Depending on the severity of a brain injury and the area of the brain affected, many immediate and gradual effects can result. Some of the most common ways to develop brain injuries are through accidents, sports injuries and falls. Unfortunately, brain injuries can change a person’s life forever, with lingering effects years down the road.
USA Today recently reported that a traumatic brain injury (TBI) even doubles the risk of dementia later on in life.
The finding was made after researchers from the University of California-San Francisco studied a large group of veterans and found that the risk of dementia in veterans who had a TBI diagnosis was 15 percent, while the risk of dementia in veterans without a TBI diagnosis was 7 percent.
“We’re now getting a much better understanding that head injury is an important risk factor for developing dementia down the road,” the lead researcher said while presenting the study at the Alzheimer’s Association’s annual International Conference in Paris.
The researchers studied the medical records of about 300,000 veterans, who were all 55 or older, had no signs of dementia at the beginning of the study and had at least one inpatient or outpatient hospital visit between 1997 and 2000. About 2 percent of the veterans had had a TBI diagnosis, which researchers defined as a concussion, post-concussion syndrome, skull fracture and a few other non-specific head injuries.
Overall, close to 1.7 million people are diagnosed with a TBI each year, mostly due to car accidents and falls, USA Today reported. The lead researcher said that the next step is to develop more research to determine if early rehabilitation can help deter the risk for dementia.

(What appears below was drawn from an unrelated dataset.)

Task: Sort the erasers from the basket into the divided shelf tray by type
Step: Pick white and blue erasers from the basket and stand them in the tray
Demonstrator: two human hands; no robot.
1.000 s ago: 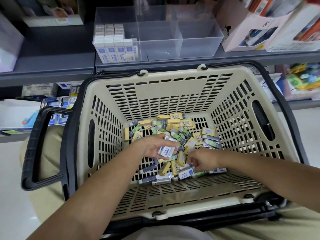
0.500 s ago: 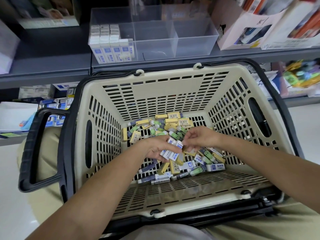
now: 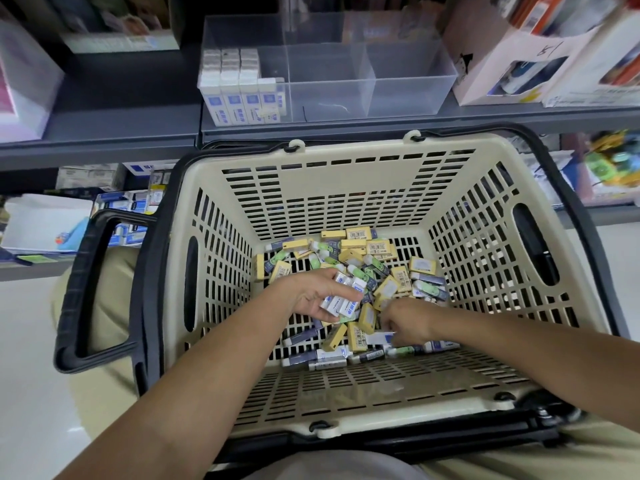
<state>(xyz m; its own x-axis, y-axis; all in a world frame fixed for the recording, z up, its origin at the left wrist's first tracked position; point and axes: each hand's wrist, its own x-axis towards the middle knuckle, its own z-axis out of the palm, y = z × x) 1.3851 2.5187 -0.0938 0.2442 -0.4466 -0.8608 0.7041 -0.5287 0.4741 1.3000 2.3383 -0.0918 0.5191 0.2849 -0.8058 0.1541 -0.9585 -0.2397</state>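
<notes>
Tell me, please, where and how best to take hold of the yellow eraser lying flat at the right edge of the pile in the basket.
Pinch the yellow eraser across its width, coming straight down from above. It lies flat, label up, with nothing on top. The basket floor behind and right of it looks bare, so set fingertips there first. The right hand is nearer.

Nothing I can read outright | white erasers (image 3: 341, 303) in my left hand (image 3: 311, 296): blue label print, too blurred | yellow erasers (image 3: 358, 233) in the basket (image 3: 346, 188): barcode stickers, digits too small | stacked erasers (image 3: 239, 102) in the tray (image 3: 408, 98): blue labels, illegible | pink box (image 3: 485, 64): handwritten dark scrawl, can't make it out
</notes>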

“If you know you’ve had a head injury and you are approaching older age, one has to be carefully monitored and screened for cognitive dementia,” the lead researcher said.
Therefore, if you have suffered a head injury from a car accident and are an older adult, it’s important that you seek medical care right away. If your accident was the result of someone else’s negligence, it might also be possible to recover medical expenses through a personal injury lawsuit.